What you are asked to do =
The expected output is exactly the lines below, starting at the line with "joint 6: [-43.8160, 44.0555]" and ending at the line with "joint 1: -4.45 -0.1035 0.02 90", both included; no other line belongs in it.

Material provided =
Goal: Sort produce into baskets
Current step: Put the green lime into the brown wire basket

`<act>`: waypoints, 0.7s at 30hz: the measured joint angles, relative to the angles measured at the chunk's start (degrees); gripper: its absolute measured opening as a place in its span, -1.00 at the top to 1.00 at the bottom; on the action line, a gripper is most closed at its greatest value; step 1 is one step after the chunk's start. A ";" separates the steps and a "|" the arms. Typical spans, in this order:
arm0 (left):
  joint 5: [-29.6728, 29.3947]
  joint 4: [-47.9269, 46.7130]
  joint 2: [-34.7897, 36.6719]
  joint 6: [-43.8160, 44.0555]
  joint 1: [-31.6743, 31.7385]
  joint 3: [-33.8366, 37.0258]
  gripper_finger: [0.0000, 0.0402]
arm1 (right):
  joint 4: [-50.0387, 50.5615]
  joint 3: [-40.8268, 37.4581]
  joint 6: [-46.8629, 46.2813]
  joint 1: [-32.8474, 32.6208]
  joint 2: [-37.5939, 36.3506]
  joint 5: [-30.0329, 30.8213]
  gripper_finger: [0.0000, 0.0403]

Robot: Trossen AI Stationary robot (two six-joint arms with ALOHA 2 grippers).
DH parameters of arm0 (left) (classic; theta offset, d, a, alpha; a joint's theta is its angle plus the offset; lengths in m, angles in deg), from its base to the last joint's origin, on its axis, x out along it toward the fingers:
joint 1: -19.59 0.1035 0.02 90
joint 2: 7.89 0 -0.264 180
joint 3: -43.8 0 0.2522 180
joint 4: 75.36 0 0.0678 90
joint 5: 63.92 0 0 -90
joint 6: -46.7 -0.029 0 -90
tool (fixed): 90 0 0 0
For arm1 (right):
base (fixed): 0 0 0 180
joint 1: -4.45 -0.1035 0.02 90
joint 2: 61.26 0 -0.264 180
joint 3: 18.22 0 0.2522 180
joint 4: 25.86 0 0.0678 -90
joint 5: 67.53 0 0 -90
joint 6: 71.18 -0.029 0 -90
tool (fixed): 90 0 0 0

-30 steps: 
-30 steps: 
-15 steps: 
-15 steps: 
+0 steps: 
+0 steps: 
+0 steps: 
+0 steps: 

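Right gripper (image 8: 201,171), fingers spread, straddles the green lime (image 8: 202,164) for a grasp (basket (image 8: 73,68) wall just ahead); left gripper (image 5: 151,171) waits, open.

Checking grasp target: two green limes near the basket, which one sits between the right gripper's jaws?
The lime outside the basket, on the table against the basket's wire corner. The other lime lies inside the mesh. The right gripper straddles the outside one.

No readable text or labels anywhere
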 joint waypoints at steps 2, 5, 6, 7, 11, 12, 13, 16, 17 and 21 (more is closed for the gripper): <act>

Answer =
  joint 6: [-43.8160, 44.0555]
  joint 1: [-31.6743, 31.7385]
  joint 3: [-33.8366, 37.0258]
  gripper_finger: [0.0000, 0.0402]
arm1 (right):
  joint 4: [-50.0387, 50.5615]
  joint 3: [-40.8268, 37.4581]
  joint 6: [-46.8629, 46.2813]
  joint 1: [-32.8474, 32.6208]
  joint 2: [-37.5939, 36.3506]
  joint 5: [-30.0329, 30.8213]
  gripper_finger: [0.0000, 0.0403]

Robot: Trossen AI Stationary robot (two six-joint arms with ALOHA 2 grippers).
DH parameters of arm0 (left) (classic; theta offset, d, a, alpha; a joint's theta is its angle plus the offset; lengths in m, angles in deg), from its base to the last joint's origin, on its axis, x out along it toward the fingers:
joint 1: -19.59 0.1035 0.02 90
joint 2: 7.89 0 -0.264 180
joint 3: -43.8 0 0.2522 180
joint 4: 75.36 0 0.0678 90
joint 5: 63.92 0 0 -90
joint 6: -46.7 -0.029 0 -90
tool (fixed): 90 0 0 0
For arm1 (right):
base (fixed): 0 0 0 180
joint 1: -4.45 -0.1035 0.02 90

What appears above is the complete answer.